Você sabe qual Educação Pública seu dinheiro está financiando? Que cérebros você quer para o futuro?
Há um ano atrás escrevi um artigo[1] que foi publicado nos Anais do XXIX Simpósio Brasileiro de Política e Administração da Educação promovido pela ANPAE – Associação Nacional de Políticas e Administração da Educação – onde fiz uma provocação cognitiva sobre a importância de pensar o quanto a liderança política/educacional de um país pode influenciar e até ditar os rumos da Educação de uma Nação. Na época, pareceu uma utopia, mas um ano depois, parece ter se tornado realidade.
Sucessivos e desastrosos Ministros passaram pelo Ministério da Educação brasileiro nesse período e apesar dos movimentos desconectados, a intenção em implantar um currículo escolar baseado em ideologias pensadas exclusivamente pelo poder central, sem ouvir as reais necessidades da população brasileira, parece prevalecer e ganhar força.
Considerando os últimos acontecimentos nacionais na área educacional e a intenção curricular latente, resolvi republicar o artigo, na tentativa de chamar a atenção para o desenho cerebral que está tentando ser implantado nesse país com o seu, o meu e o nosso dinheiro, afinal somos nós que financiamos a Educação Pública Brasileira.
Parece ser unanime o entendimento de que o Financiamento Público Educacional é essencial para a sobrevivência da Educação Pública Brasileira. Mas onde exatamente este financiamento pode representar ponto básico para uma aprendizagem de qualidade ou apenas uma forma de controle social, poucos se debruçam a identificar.

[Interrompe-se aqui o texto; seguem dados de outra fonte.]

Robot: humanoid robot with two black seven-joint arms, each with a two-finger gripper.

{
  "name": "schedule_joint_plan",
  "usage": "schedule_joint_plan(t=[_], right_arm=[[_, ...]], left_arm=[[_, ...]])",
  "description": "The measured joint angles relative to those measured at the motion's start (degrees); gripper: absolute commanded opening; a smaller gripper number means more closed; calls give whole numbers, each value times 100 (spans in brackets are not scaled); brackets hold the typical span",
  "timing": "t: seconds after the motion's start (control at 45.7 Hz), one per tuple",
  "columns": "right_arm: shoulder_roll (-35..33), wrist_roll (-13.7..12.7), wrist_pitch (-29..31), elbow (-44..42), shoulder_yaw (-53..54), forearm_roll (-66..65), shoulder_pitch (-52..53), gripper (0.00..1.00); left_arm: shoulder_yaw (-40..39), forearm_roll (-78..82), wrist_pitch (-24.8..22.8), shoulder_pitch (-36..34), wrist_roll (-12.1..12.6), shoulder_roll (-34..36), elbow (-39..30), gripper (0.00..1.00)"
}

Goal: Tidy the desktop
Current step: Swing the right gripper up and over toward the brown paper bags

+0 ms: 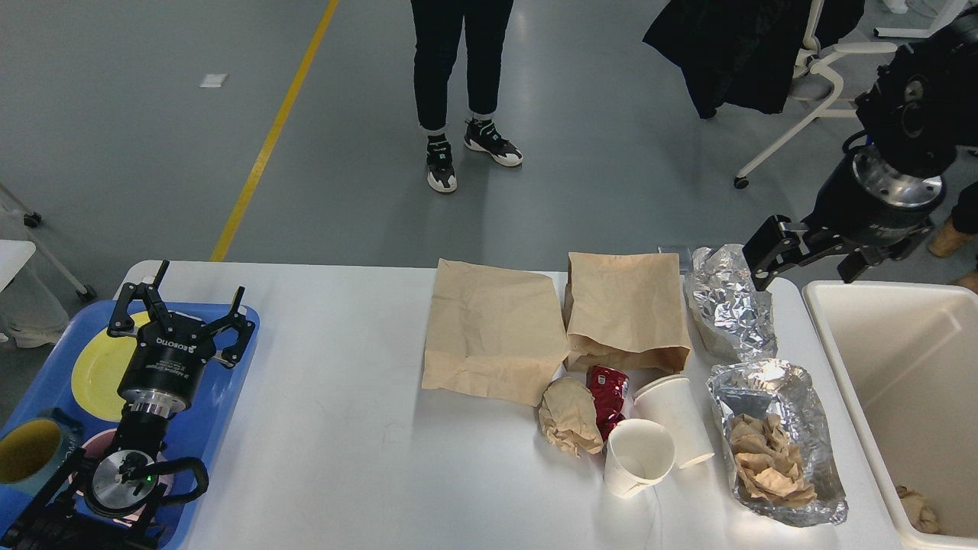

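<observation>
The white desktop (336, 428) holds litter on its right half: two flat brown paper bags (493, 336) (626, 309), a crumpled brown paper ball (569, 416), a crushed red wrapper (609, 397), two white paper cups (638, 458) (676, 416), a crumpled foil sheet (730, 302), and a foil sheet holding crumpled brown paper (775, 443). My left gripper (187, 299) is open and empty above the blue tray. My right gripper (810, 260) is open and empty, raised just right of the crumpled foil, between it and the bin.
A blue tray (237, 359) at the left holds a yellow plate (95, 367) and a yellow-lined cup (27, 454). A cream-white bin (833, 336) stands at the right with a paper scrap (917, 508) inside. A person (458, 84) stands beyond the table.
</observation>
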Motion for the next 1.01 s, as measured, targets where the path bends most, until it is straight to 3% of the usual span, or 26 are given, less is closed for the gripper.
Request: schedule_joint_plan(t=[0.066,0.131,0.263,0.482,0.876,1.007], right_arm=[[-9,-308,67,669,-52,25,623,100],[-86,-456,101,1444,-217,94,1488,100],[-147,-515,192,1933,-474,458,2151,100],[-164,-609,129,2029,-722,761,2257,100],[-179,-554,-134,1936,-486,1656,2239,100],[-106,-555,-325,1688,-284,1708,1811,100]], left_arm=[[0,0,0,0,0,0,1,96],[0,0,0,0,-1,0,2,96],[0,0,0,2,-2,0,2,96],[0,-1,0,9,7,0,-1,96],[-9,-2,0,10,17,-7,-5,96],[-9,3,0,10,19,-8,-7,96]])
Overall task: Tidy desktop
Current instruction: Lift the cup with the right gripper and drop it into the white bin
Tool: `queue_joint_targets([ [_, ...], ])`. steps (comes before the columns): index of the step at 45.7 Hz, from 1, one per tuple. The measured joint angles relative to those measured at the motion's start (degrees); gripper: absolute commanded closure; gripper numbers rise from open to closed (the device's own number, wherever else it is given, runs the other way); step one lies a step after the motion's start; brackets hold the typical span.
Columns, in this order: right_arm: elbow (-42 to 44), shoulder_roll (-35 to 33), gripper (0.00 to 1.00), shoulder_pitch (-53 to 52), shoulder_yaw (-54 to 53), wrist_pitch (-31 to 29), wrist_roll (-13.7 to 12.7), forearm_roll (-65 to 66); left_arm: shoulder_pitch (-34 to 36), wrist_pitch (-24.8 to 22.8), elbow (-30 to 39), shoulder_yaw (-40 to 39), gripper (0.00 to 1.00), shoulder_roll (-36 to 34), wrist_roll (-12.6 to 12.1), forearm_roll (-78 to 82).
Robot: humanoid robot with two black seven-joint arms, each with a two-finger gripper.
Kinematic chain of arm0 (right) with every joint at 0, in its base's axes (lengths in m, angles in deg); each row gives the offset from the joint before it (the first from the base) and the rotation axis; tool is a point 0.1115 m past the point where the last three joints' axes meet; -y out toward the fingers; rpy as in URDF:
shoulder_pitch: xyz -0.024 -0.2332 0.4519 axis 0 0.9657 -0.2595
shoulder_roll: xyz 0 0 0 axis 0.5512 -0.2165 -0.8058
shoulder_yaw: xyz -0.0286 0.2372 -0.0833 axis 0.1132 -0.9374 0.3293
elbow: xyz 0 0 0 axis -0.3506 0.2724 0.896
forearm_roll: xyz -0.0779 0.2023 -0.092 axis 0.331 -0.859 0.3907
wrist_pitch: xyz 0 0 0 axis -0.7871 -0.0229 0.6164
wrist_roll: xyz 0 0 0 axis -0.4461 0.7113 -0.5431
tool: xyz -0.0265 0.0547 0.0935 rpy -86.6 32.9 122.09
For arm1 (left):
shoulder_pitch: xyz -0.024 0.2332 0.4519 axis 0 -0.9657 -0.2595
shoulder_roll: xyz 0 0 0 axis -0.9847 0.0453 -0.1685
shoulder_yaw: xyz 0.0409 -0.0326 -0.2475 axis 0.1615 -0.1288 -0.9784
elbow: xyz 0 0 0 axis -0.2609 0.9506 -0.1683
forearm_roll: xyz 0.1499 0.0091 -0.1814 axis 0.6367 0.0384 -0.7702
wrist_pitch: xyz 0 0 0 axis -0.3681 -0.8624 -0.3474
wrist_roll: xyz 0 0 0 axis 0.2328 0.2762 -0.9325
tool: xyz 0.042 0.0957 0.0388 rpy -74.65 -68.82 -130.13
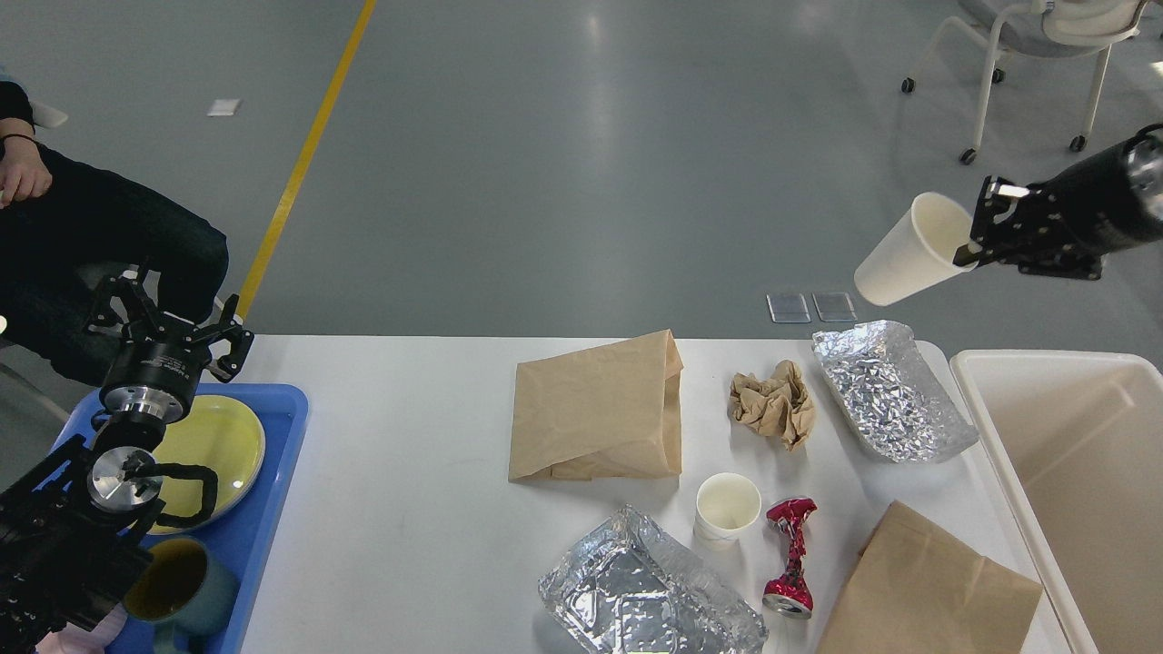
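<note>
Worktop (409, 472): white, fills the lower view, littered with bags, foil trays, a cup and a crushed can. The right end effector (977, 238), at two o'clock beyond the far edge, clamps the rim of a paper cup (909, 252): light, crushable, best pinched there. Bin (1045, 454) waits at four o'clock. The left end effector (168, 313) hovers spread at nine o'clock.

Single head view, high, forward-down over the desktop (418, 509), seemingly near.
</note>
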Motion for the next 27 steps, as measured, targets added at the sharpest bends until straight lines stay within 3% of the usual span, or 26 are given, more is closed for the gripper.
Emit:
queue_joint_targets([
  [6,0.42,-2.19,1.0,-4.58,0.26,-2.13,-0.06,0.2,0.0,0.0,0.0,0.0,0.03,0.0,0.02,0.0],
  [12,4.97,-2.98,1.0,-2.25,1.55,-1.03,-0.13,0.51,0.0,0.0,0.0,0.0,0.03,0.0,0.03,0.0],
  [20,18.28,-4.61,1.0,13.42,0.14,4.89,-0.15,-0.12,0.0,0.0,0.0,0.0,0.03,-0.02,0.02,0.02],
  [27,23.99,-5.48,1.0,28.73,-2.9,14.66,-0.15,-0.39,0.0,0.0,0.0,0.0,0.03,-0.02,0.02,0.01],
])
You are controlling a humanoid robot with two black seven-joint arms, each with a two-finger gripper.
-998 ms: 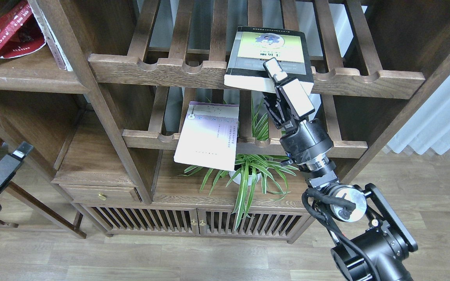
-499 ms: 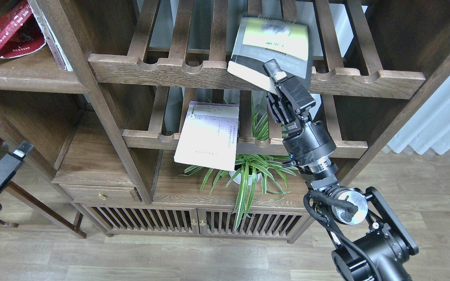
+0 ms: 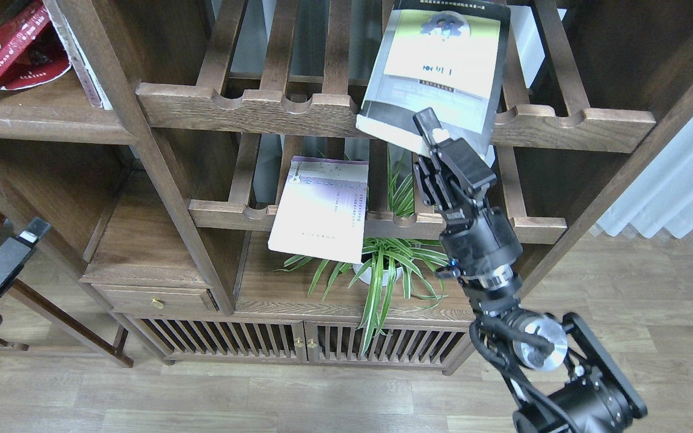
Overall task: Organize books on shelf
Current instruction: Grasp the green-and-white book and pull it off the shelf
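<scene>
My right gripper [image 3: 434, 135] is shut on the lower edge of the thick black-grey book [image 3: 437, 66] with the yellow-green panel. It holds the book tilted up, cover toward me, in front of the upper slatted rack. The pale white-lavender book [image 3: 321, 207] lies on the lower slatted rack and overhangs its front rail. The red book [image 3: 12, 51] lies bent on the solid dark-brown shelf board [image 3: 40, 120] at the upper left. My left gripper [image 3: 21, 240] is low at the left edge, away from the books; its fingers cannot be told apart.
The upper slatted rack [image 3: 250, 108] and the lower slatted rack [image 3: 226, 213] have scalloped front rails. A potted spider plant [image 3: 382, 264] stands under the lower rack. A slanted post [image 3: 160, 174] divides the unit. A drawer [image 3: 154, 297] and slatted cabinet doors [image 3: 298, 343] are below.
My right gripper has lifted the black-grey book off the upper rack's rail and tipped it up, so its cover faces me more fully. The left arm and the other books have not moved.
</scene>
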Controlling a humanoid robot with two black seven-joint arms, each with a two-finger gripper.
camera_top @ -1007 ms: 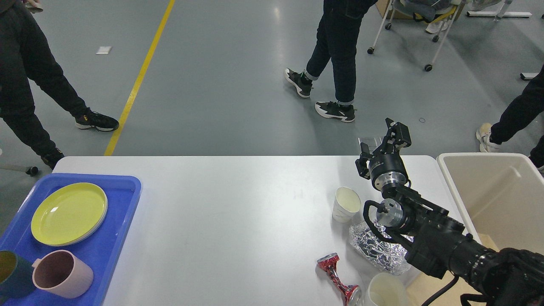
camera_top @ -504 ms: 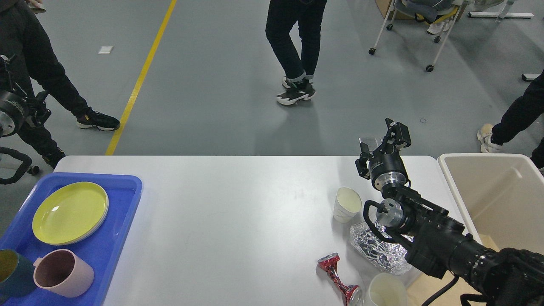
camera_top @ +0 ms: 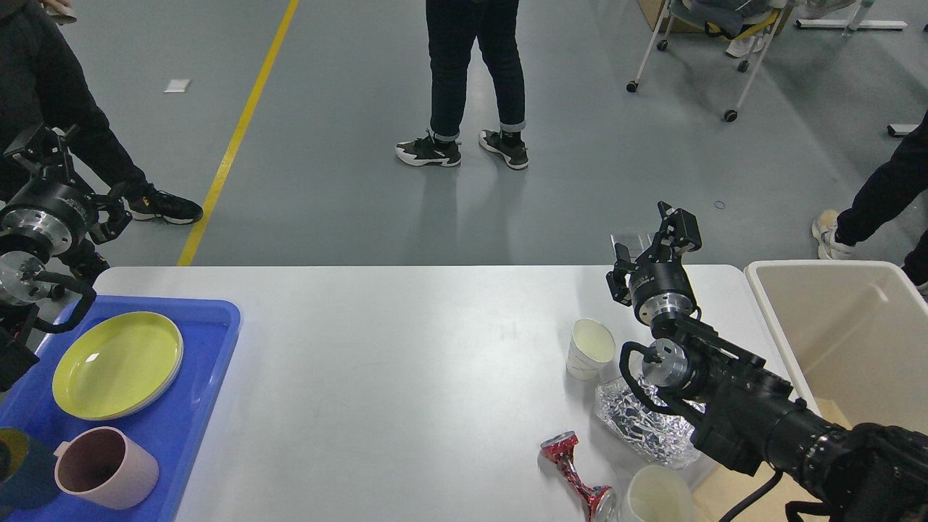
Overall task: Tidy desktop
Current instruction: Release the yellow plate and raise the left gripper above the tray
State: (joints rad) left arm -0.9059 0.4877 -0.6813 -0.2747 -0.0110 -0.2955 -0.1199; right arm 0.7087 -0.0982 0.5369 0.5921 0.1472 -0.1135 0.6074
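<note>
Currently the right gripper (camera_top: 670, 232) is raised above the far right part of the desktop (camera_top: 406, 362), with its two fingers spread apart and a small clear, flat object (camera_top: 629, 241) showing between them; whether the fingers touch it cannot be told. The right arm (camera_top: 754, 420) enters from the lower right corner and crosses over a crumpled foil wrapper (camera_top: 638, 428).

Just left of the arm's wrist, a white paper cup (camera_top: 591, 348) stands upright on the desktop. Nearer the front edge lie a crushed red can (camera_top: 576, 475) and a second white cup (camera_top: 656, 496), partly cut off by the frame. A beige bin (camera_top: 834, 326) sits beside the right end of the desktop.

The left gripper (camera_top: 40, 141) is at the left edge, beyond the far left corner of the desktop; it is seen dark and end-on, so its finger state cannot be told.

A blue tray (camera_top: 196, 377) rests on the left end of the desktop. It holds a yellow plate (camera_top: 116, 366), a pink mug (camera_top: 105, 467) and a dark green cup (camera_top: 14, 471).

The desktop fills the lower half of the view, white, its middle bare.
</note>
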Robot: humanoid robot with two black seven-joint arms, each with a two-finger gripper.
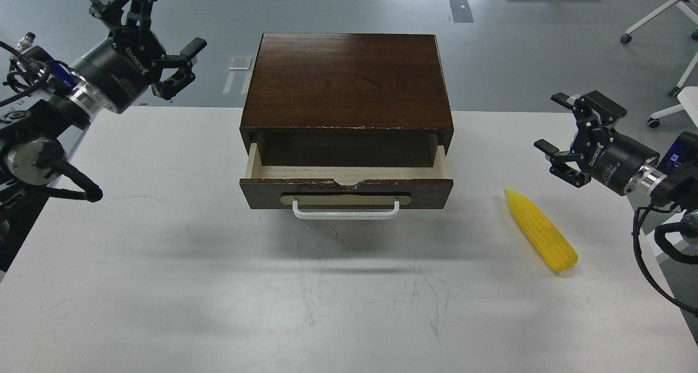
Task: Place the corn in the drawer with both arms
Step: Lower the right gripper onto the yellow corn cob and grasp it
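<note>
Item: table (pixel 163 286), white, scuffed with dark scratches near the middle. On it, toward the far edge, a dark wooden box (pixel 349 78) with its drawer (pixel 347 172) pulled partway out; pale wood shows inside, nothing visible in the exposed part, front edge chipped above the white handle (pixel 346 214). Item: corn (pixel 540 228), yellow, lying flat on the table to the right of the drawer front, well apart from it, pointed end toward the box, blunt end toward the near edge. Item: right gripper (pixel 564 138), fingers spread, holding nothing, hanging over the right table edge just beyond the corn's pointed end, not touching it. Item: left gripper (pixel 155 35), fingers likewise spread and empty, raised off the far left corner, well apart from the box and drawer. Step in hand, as judged: the drawer being already open enough to take the cob, the pick-up of the corn is due and not yet begun. Next move calls for the right gripper to come down over the middle of the cob, fingers set across its width, close, lift, and carry it left over the drawer opening. The opening is shallow from front to back, so the cob likely needs turning to lie along the drawer's width. Left arm appears placed to push the drawer shut afterward.
</note>
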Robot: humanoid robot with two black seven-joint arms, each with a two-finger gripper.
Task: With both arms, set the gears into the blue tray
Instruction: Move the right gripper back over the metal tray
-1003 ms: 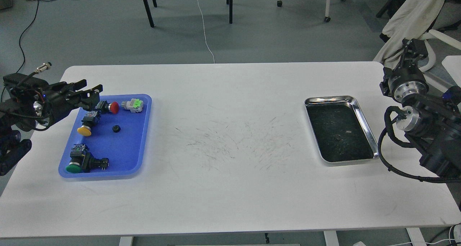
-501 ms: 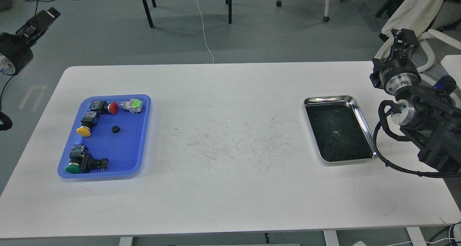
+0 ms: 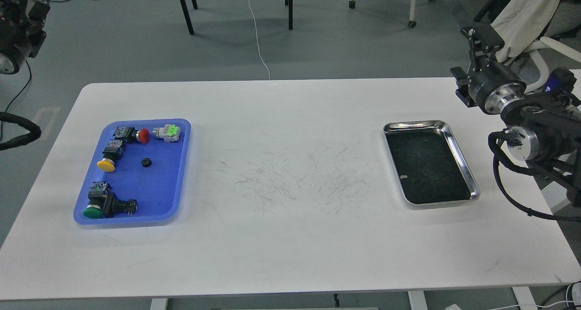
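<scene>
One gear [image 3: 145,162] lies in the blue tray [image 3: 177,174] among red [image 3: 137,135], yellow [image 3: 109,158] and green [image 3: 100,203] push-buttons. Another gear [image 3: 425,174] sits in the steel tray [image 3: 460,153]. The right gripper [image 3: 481,37] hangs above the table's far corner, its state unclear; the left gripper is out of sight.

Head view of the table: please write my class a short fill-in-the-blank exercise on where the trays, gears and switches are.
1. The gear in the blue tray lies to the right of the switch with the ____ cap.
2. The second gear lies in the ____ tray.
3. The blue tray holds ____ gear(s).
4. The green-capped switch sits at the tray's ____ end.

Missing words: yellow; steel; one; near
</scene>
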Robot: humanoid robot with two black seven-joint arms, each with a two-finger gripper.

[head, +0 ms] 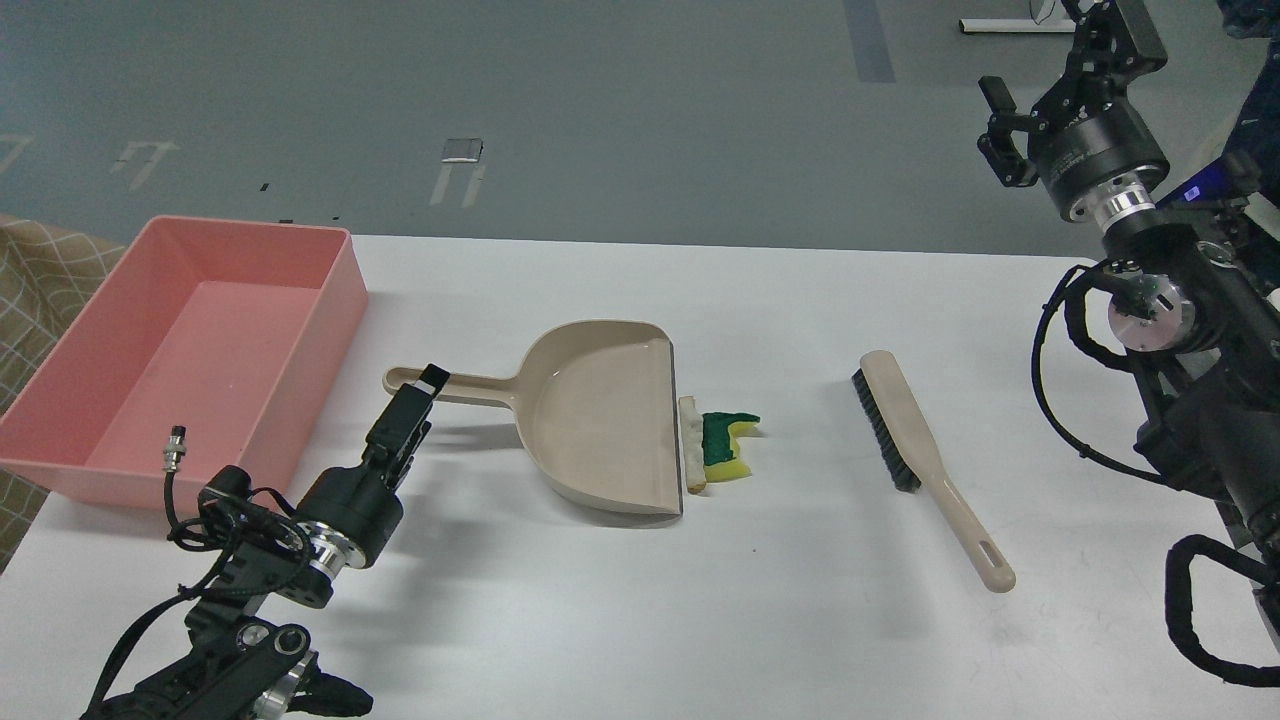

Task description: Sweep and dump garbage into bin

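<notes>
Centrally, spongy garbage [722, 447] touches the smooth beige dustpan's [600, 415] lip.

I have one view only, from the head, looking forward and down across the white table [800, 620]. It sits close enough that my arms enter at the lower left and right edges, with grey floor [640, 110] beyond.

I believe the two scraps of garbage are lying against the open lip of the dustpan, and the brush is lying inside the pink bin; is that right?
Not quite. The head view shows the brush lying on the white table, to the right of the scraps, not inside the pink bin, which holds nothing visible. The rest stands: the bread-like wedge and sponge piece lie against the open lip of the dustpan.
</notes>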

Sabe-se que o repasse adequado das verbas públicas é importante para a manutenção das instalações físicas, para o pagamento dos salários, para aquisição de merenda ou para a compra de suprimentos escolares, todos requisitos importantes para a qualidade educacional, mas não se estabelece com frequência uma relação direta entre o uso dessas verbas e o processo de aprendizagem em sala de aula.
Este artigo discute o financiamento público do currículo escolar, especificamente o destinado à Educação Básica Pública, tomando como base os estudos desenvolvidos sobre currículo, combinados com as últimas pesquisas da Neurociência aplicada à Educação, que permitem identificar como ocorre a aprendizagem dentro do Sistema Nervoso Central humano.
Ao colocar lado a lado os conhecimentos acumulados ao longo do tempo pela Educação e os avanços na pesquisa sobre a cognição humana desenvolvidos pela Neurociência, este texto pretende alertar sobre uma possível influência biológica exercida pelo currículo na formação de nossos alunos e alunas da Educação Básica e o quanto sua forma de financiamento pode se transformar em instrumento de poder e controle social.
O Currículo focado no cérebro humano
A Neurociência parece querer nos contar como ocorre a aprendizagem dentro do Sistema Nervoso Central humano e como podemos estimulá-la.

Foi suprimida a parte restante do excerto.